§ **SUPPLIED RECORDS**:
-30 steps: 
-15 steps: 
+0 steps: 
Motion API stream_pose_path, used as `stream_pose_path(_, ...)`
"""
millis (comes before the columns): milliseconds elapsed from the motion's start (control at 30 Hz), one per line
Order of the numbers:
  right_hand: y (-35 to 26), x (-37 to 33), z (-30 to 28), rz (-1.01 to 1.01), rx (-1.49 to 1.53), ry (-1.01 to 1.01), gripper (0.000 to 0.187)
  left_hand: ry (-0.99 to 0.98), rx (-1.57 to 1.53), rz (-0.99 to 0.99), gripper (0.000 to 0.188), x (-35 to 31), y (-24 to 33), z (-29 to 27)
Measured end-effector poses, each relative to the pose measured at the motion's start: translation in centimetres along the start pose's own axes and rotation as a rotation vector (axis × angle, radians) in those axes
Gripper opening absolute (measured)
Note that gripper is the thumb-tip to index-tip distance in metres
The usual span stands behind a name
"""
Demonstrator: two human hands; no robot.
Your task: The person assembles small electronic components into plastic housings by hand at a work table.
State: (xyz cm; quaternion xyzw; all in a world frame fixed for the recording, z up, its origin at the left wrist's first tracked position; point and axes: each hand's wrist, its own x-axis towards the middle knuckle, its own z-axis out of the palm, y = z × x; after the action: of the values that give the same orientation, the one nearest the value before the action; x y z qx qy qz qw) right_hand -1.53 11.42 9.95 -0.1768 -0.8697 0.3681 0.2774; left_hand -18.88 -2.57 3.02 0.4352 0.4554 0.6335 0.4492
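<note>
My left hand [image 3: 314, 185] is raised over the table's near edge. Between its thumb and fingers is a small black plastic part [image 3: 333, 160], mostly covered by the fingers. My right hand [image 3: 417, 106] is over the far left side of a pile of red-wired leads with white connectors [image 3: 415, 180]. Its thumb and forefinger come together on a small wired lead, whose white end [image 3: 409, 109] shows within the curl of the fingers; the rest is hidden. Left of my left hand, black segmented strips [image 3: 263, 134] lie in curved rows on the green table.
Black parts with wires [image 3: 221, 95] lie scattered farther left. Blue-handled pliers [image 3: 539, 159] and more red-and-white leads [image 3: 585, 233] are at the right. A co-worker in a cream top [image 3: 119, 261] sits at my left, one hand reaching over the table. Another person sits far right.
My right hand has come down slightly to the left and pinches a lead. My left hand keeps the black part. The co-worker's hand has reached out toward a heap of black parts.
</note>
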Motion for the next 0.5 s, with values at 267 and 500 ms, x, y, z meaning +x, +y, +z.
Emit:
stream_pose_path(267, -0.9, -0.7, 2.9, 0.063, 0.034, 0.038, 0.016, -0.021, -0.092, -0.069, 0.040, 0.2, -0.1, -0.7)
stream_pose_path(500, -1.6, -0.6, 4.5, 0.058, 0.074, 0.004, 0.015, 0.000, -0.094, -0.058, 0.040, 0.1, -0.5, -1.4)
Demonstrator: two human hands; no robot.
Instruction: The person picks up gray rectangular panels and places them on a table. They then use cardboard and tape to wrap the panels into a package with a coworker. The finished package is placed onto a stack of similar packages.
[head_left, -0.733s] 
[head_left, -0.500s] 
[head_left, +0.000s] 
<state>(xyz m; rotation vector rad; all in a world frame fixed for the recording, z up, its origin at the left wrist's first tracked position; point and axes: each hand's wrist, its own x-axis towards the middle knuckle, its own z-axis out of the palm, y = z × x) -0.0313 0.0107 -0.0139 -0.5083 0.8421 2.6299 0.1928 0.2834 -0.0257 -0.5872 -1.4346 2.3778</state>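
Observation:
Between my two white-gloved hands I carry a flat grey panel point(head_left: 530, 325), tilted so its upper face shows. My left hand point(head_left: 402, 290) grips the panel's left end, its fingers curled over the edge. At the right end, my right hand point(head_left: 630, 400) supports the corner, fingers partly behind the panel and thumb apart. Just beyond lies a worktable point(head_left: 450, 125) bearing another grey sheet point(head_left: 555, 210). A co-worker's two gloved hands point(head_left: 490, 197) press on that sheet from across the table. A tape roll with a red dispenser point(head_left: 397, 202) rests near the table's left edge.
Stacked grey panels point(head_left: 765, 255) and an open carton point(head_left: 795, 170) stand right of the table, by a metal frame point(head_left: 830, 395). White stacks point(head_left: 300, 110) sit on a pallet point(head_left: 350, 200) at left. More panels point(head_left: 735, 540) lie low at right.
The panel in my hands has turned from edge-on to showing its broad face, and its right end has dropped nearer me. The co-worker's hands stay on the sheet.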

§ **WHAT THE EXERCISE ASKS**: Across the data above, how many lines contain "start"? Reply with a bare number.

§ **SOLUTION TO THE PROBLEM**: 2